PROBLEM STATEMENT:
Give the lines of the material verbatim, from the first line to the line with "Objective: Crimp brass", including both.
(SUPPLIED INFORMATION begins)
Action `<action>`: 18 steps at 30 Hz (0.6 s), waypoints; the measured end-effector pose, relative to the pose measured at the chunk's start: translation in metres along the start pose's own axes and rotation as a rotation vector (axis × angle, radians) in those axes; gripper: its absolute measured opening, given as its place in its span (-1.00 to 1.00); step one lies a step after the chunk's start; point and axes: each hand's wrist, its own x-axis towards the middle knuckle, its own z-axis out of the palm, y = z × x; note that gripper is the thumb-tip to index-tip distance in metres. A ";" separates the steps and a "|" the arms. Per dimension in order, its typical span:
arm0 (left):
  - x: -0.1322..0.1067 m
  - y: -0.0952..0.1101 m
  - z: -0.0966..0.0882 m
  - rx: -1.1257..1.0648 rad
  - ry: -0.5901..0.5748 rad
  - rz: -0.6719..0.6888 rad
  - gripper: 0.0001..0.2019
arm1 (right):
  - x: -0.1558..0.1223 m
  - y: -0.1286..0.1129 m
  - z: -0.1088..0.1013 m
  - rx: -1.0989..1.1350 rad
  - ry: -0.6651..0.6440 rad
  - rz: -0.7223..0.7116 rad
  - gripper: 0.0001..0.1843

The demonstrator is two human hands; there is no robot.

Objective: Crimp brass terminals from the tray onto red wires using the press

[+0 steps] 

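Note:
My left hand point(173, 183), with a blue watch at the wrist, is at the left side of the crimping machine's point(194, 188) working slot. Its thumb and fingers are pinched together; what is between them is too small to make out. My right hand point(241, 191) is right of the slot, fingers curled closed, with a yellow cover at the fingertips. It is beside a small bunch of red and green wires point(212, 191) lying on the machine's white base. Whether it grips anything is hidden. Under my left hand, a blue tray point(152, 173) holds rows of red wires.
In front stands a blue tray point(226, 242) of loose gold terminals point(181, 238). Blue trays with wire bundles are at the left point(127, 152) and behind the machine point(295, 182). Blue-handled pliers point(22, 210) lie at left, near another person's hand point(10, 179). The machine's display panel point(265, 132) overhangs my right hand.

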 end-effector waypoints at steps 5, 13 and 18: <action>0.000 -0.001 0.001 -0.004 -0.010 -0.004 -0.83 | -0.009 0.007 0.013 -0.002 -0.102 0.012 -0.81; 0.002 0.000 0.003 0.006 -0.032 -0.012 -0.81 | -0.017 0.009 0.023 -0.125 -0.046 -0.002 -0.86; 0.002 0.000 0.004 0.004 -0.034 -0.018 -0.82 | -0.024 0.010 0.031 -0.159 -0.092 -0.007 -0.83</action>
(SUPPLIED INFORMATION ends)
SOLUTION FOR THIS EXERCISE:
Action `<action>`: 18 steps at 30 Hz (0.6 s), waypoints; the measured end-effector pose, relative to the pose measured at the chunk's start: translation in metres along the start pose's own axes and rotation as a rotation vector (axis × angle, radians) in those axes; gripper: its absolute measured opening, given as its place in its span (-1.00 to 1.00); step one lies a step after the chunk's start; point and axes: each hand's wrist, its own x-axis towards the middle knuckle, its own z-axis out of the palm, y = z × x; note that gripper is the thumb-tip to index-tip distance in metres. A ";" separates the steps and a "|" the arms. Per dimension in order, its typical span:
arm0 (left):
  - x: -0.1322..0.1067 m
  - y: -0.0952..0.1101 m
  - z: -0.0966..0.0882 m
  - rx: -1.1257..1.0648 rad
  - ry: -0.5901..0.5748 rad
  - rz: -0.6719..0.6888 rad
  - gripper: 0.0001..0.2019
arm1 (right):
  - x: -0.1558..0.1223 m
  - y: -0.1286..0.1129 m
  - z: -0.1088..0.1013 m
  - rx: -1.0989..1.1350 rad
  - ry: -0.6651..0.6440 rad
  - rz: -0.7223..0.7116 rad
  - gripper: 0.0001..0.1843

The demonstrator is two human hands; there is no robot.

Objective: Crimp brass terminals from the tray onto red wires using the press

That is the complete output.